# EXERCISE REQUIREMENTS
Output every record word for word.

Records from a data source
----------

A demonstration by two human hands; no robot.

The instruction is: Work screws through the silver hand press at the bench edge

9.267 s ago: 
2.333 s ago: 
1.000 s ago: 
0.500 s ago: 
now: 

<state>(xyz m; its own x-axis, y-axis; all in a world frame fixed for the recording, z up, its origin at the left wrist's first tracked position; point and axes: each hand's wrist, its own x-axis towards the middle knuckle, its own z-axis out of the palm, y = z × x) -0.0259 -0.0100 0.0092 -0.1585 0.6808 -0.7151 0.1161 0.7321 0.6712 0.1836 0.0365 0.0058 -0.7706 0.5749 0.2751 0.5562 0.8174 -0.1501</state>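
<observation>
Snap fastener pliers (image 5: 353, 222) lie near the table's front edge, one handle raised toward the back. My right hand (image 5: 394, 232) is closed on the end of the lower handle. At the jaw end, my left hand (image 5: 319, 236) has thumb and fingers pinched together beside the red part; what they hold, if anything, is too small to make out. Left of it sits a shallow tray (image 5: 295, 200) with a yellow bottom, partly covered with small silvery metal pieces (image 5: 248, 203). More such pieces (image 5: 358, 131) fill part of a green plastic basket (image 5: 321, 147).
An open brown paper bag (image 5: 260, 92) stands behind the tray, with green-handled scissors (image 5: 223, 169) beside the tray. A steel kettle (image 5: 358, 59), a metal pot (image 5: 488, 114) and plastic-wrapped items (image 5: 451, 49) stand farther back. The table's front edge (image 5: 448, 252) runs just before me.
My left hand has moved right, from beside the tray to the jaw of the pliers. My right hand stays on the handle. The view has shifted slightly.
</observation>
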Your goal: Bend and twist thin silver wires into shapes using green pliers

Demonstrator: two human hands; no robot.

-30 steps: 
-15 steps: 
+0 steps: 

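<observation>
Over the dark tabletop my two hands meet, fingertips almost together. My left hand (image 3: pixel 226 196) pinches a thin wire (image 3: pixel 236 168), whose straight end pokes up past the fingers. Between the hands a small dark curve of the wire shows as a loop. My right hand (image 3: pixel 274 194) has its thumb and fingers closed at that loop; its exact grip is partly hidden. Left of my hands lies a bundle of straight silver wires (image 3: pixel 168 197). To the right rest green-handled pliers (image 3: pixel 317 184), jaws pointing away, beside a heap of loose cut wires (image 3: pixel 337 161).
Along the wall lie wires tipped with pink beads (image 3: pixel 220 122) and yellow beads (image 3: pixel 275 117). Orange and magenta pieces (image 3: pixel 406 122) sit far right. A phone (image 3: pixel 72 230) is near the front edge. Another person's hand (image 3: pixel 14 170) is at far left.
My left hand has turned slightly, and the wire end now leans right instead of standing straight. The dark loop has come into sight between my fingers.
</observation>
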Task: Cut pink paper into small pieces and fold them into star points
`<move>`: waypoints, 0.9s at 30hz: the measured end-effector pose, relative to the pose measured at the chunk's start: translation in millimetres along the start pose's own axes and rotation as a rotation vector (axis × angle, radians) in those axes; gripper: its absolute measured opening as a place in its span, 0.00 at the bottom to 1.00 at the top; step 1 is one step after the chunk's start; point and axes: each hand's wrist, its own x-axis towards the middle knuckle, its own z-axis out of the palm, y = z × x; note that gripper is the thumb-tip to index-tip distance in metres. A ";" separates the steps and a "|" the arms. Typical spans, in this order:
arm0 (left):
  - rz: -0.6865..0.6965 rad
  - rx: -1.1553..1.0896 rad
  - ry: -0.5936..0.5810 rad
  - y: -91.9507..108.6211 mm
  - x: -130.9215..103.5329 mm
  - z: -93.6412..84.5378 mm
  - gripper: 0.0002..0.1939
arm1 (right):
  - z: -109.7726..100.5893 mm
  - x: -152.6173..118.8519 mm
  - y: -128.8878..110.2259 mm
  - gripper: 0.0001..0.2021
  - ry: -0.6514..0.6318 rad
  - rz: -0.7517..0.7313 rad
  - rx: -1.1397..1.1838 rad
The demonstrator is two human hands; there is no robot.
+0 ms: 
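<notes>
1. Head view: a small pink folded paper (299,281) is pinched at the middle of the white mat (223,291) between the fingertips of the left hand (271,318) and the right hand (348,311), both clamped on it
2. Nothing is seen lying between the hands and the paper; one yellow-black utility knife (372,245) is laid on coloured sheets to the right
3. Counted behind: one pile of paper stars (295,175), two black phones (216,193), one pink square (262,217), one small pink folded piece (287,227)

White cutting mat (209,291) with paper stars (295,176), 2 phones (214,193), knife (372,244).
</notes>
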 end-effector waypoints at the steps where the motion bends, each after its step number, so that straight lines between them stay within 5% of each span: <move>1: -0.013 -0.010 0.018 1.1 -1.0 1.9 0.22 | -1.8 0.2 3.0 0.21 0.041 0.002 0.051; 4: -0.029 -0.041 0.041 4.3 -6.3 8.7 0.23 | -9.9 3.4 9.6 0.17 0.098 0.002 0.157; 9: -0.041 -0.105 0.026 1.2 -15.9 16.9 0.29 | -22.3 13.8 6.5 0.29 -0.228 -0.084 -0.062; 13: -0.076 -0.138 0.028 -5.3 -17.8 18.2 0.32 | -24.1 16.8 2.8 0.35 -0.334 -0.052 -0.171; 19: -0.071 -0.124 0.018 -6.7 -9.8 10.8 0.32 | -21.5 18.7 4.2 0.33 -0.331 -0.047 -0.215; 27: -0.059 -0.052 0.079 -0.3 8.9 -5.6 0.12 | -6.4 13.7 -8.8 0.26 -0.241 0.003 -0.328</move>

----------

# WRITTEN REPLY
A demonstration by two human hands; no robot.

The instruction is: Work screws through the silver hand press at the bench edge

9.267 s ago: 
2.333 s ago: 
1.000 s ago: 
0.500 s ago: 
now: 

<state>(xyz m; its own x-axis, y-axis; all in a world frame fixed for the recording, z up, its origin at the left wrist's first tracked position; point and axes: each hand's wrist, its own x-axis towards the middle knuckle, its own z-axis out of the palm, y = z × x) -0.0259 -0.0100 0.0092 -0.1585 0.6808 -0.7151 0.1161 0.7321 0.6712 0.1836 0.0365 0.0058 -0.7706 0.5749 0.2751 0.5562 0.8174 -0.1501</state>
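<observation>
Snap fastener pliers (image 5: 353, 222) lie near the table's front edge, one handle raised toward the back. My right hand (image 5: 394, 232) is closed on the end of the lower handle. At the jaw end, my left hand (image 5: 319, 236) has thumb and fingers pinched together beside the red part; what they hold, if anything, is too small to make out. Left of it sits a shallow tray (image 5: 295, 200) with a yellow bottom, partly covered with small silvery metal pieces (image 5: 248, 203). More such pieces (image 5: 358, 131) fill part of a green plastic basket (image 5: 321, 147).
An open brown paper bag (image 5: 260, 92) stands behind the tray, with green-handled scissors (image 5: 223, 169) beside the tray. A steel kettle (image 5: 358, 59), a metal pot (image 5: 488, 114) and plastic-wrapped items (image 5: 451, 49) stand farther back. The table's front edge (image 5: 448, 252) runs just before me.
My left hand has moved right, from beside the tray to the jaw of the pliers. My right hand stays on the handle. The view has shifted slightly.
</observation>
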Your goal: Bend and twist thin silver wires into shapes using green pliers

Demonstrator: two human hands; no robot.

-30 steps: 
-15 steps: 
+0 steps: 

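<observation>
Over the dark tabletop my two hands meet, fingertips almost together. My left hand (image 3: pixel 226 196) pinches a thin wire (image 3: pixel 236 168), whose straight end pokes up past the fingers. Between the hands a small dark curve of the wire shows as a loop. My right hand (image 3: pixel 274 194) has its thumb and fingers closed at that loop; its exact grip is partly hidden. Left of my hands lies a bundle of straight silver wires (image 3: pixel 168 197). To the right rest green-handled pliers (image 3: pixel 317 184), jaws pointing away, beside a heap of loose cut wires (image 3: pixel 337 161).
Along the wall lie wires tipped with pink beads (image 3: pixel 220 122) and yellow beads (image 3: pixel 275 117). Orange and magenta pieces (image 3: pixel 406 122) sit far right. A phone (image 3: pixel 72 230) is near the front edge. Another person's hand (image 3: pixel 14 170) is at far left.
My left hand has turned slightly, and the wire end now leans right instead of standing straight. The dark loop has come into sight between my fingers.
</observation>
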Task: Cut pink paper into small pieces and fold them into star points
`<move>`: waypoints, 0.9s at 30hz: the measured end-effector pose, relative to the pose measured at the chunk's start: translation in millimetres along the start pose's own axes and rotation as a rotation vector (axis × angle, radians) in those axes; gripper: its absolute measured opening as a place in its span, 0.00 at the bottom to 1.00 at the top; step 1 is one step after the chunk's start; point and axes: each hand's wrist, its own x-axis towards the middle knuckle, its own z-axis out of the palm, y = z × x; note that gripper is the thumb-tip to index-tip distance in metres. A ";" separates the steps and a "|" the arms. Typical spans, in this order:
arm0 (left):
  - rz: -0.6865..0.6965 rad
  - rx: -1.1553..1.0896 rad
  - ry: -0.5936..0.5810 rad
  - y: -91.9507..108.6211 mm
  - x: -130.9215..103.5329 mm
  - z: -93.6412..84.5378 mm
  - gripper: 0.0002..0.1939
arm1 (right):
  - z: -109.7726..100.5893 mm
  - x: -152.6173..118.8519 mm
  - y: -128.8878..110.2259 mm
  - gripper: 0.0001..0.2021
  - ry: -0.6514..0.6318 rad
  - rz: -0.7517..0.7313 rad
  - rx: -1.1397..1.1838 rad
The demonstrator is two human hands; there is no robot.
+0 ms: 
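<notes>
1. Head view: a small pink folded paper (299,281) is pinched at the middle of the white mat (223,291) between the fingertips of the left hand (271,318) and the right hand (348,311), both clamped on it
2. Nothing is seen lying between the hands and the paper; one yellow-black utility knife (372,245) is laid on coloured sheets to the right
3. Counted behind: one pile of paper stars (295,175), two black phones (216,193), one pink square (262,217), one small pink folded piece (287,227)

White cutting mat (209,291) with paper stars (295,176), 2 phones (214,193), knife (372,244).
</notes>
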 end-effector waypoints at the steps where the motion bends, each after its step number, so that straight lines between them stay within 5% of each span: <move>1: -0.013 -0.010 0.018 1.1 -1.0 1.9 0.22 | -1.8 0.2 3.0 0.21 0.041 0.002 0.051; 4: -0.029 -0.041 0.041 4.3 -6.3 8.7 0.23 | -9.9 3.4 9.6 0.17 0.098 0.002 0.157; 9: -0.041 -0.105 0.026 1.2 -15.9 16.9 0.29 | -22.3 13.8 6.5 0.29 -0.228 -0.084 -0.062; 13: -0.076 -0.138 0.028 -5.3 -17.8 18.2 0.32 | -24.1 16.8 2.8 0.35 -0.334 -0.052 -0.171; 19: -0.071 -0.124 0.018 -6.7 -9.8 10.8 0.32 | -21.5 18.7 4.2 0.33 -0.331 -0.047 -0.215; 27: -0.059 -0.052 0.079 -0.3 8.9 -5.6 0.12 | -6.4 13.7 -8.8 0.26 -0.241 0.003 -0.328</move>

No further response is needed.